## Collected material
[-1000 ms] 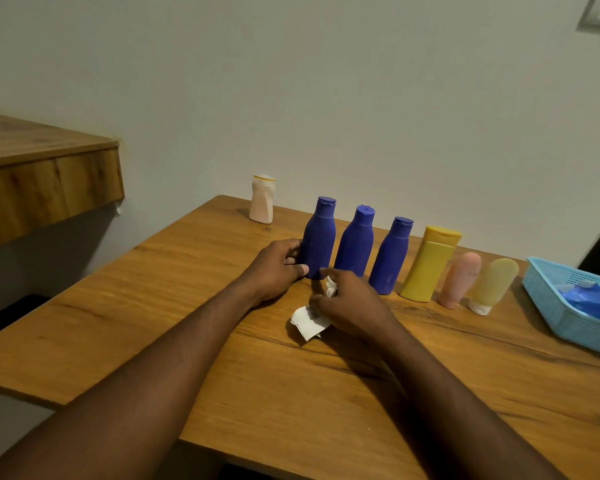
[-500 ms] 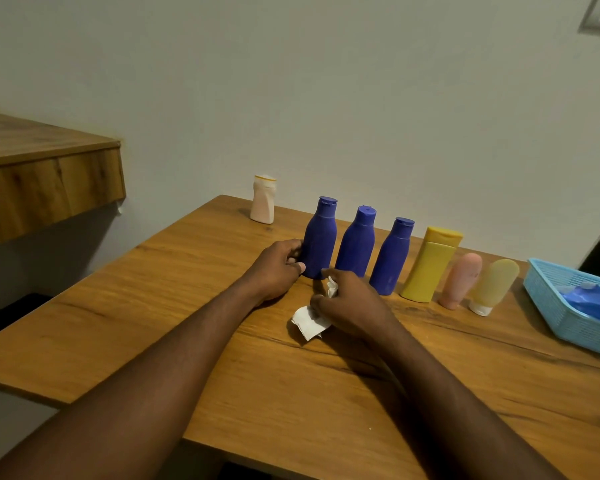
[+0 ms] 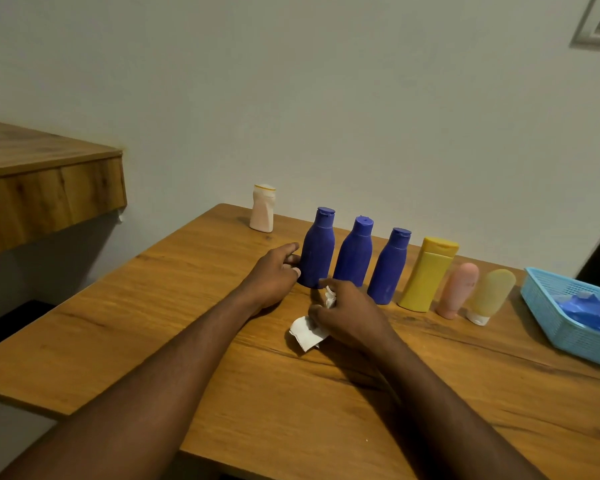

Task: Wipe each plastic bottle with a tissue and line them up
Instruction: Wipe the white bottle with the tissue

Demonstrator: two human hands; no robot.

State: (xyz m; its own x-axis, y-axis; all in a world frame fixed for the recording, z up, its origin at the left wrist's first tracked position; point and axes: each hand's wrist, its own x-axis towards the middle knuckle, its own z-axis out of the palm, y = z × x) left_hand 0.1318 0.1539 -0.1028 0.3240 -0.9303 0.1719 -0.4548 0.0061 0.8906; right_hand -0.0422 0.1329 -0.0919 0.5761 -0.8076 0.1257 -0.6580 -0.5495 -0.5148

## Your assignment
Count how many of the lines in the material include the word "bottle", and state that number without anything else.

## Output below
2